Nothing but the lines from the one containing "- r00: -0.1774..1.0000" through the end of the data should be retyped, exactly as they stand, and pictures should not be retyped.

------ Information supplied

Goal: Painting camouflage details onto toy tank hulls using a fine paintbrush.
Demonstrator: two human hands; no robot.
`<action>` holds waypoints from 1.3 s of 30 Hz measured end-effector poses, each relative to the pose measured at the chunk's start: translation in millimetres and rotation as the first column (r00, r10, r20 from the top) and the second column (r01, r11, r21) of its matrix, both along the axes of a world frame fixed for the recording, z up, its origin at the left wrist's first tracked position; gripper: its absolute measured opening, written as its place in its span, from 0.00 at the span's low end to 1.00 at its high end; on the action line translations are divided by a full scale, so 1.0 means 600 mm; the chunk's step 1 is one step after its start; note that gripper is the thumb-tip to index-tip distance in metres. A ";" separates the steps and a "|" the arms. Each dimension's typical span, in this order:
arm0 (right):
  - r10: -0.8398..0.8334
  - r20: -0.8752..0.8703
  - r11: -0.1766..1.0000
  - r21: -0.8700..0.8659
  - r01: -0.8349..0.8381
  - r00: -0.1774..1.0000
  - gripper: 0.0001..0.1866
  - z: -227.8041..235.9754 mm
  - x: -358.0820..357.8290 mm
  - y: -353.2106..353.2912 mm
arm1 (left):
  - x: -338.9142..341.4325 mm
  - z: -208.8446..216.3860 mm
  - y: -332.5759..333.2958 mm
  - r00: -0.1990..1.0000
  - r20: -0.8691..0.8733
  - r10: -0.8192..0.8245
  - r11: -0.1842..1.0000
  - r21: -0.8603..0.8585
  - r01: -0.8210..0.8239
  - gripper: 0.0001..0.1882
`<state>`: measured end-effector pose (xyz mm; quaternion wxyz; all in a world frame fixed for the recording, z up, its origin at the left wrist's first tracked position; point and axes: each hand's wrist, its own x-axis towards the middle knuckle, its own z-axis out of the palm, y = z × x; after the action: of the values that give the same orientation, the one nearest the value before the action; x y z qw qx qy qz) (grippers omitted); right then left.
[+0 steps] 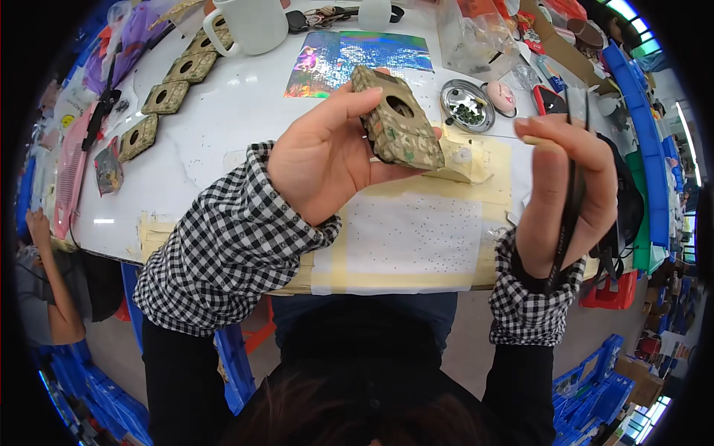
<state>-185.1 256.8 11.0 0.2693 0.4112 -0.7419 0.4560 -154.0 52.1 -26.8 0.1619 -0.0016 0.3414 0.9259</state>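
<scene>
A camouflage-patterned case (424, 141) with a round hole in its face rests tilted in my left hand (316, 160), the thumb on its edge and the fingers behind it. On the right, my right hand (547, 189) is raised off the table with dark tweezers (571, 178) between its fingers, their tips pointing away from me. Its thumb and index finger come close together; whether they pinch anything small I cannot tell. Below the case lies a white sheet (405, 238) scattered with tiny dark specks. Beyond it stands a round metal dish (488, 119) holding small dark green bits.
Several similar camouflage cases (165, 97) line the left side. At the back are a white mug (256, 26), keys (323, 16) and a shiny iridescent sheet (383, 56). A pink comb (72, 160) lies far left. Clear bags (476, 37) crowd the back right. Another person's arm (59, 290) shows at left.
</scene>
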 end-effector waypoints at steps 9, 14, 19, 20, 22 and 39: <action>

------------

■ **Solution to the exercise**:
  - r00: -0.1774..1.0000
  - gripper: 0.0001..0.1866
  - z: -227.8041..235.9754 mm
  - x: -358.0820..357.8290 mm
  - y: -353.2106..353.2912 mm
arm1 (left):
  - x: -338.9142..341.4325 mm
  - z: -208.8446..216.3860 mm
  - y: -332.5759..333.2958 mm
  - r00: -0.1990..1.0000
  - r20: -0.8691..0.8733
  - r10: -0.8192..0.8245
  - r11: -0.1842..1.0000
  - r21: -0.8603..0.8585
  - r01: -0.8210..0.8239
  - gripper: 0.0001..0.1882
`<state>`: measured end-effector pose (xyz mm; quaternion wxyz; all in a world frame fixed for the recording, z up, its origin at the left wrist's first tracked position; point and axes: each hand's wrist, its own x-axis towards the middle knuckle, its own z-axis out of the palm, y = z × x; after the action: of the values that give the same orientation, the one nearest the value before the action; x y z qw qx qy qz) (grippers omitted); right then left.
[+0 steps] 
<state>-185.1 256.8 11.0 0.2693 0.4112 -0.7419 0.4560 -154.0 52.1 -26.8 0.1619 -0.0016 0.3414 0.9259</state>
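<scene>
A camouflage-patterned case (424, 141) with a round hole in its face rests tilted in my left hand (316, 160), the thumb on its edge and the fingers behind it. On the right, my right hand (547, 189) is raised off the table with dark tweezers (571, 178) between its fingers, their tips pointing away from me. Its thumb and index finger come close together; whether they pinch anything small I cannot tell. Below the case lies a white sheet (405, 238) scattered with tiny dark specks. Beyond it stands a round metal dish (488, 119) holding small dark green bits.
Several similar camouflage cases (165, 97) line the left side. At the back are a white mug (256, 26), keys (323, 16) and a shiny iridescent sheet (383, 56). A pink comb (72, 160) lies far left. Clear bags (476, 37) crowd the back right. Another person's arm (59, 290) shows at left.
</scene>
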 end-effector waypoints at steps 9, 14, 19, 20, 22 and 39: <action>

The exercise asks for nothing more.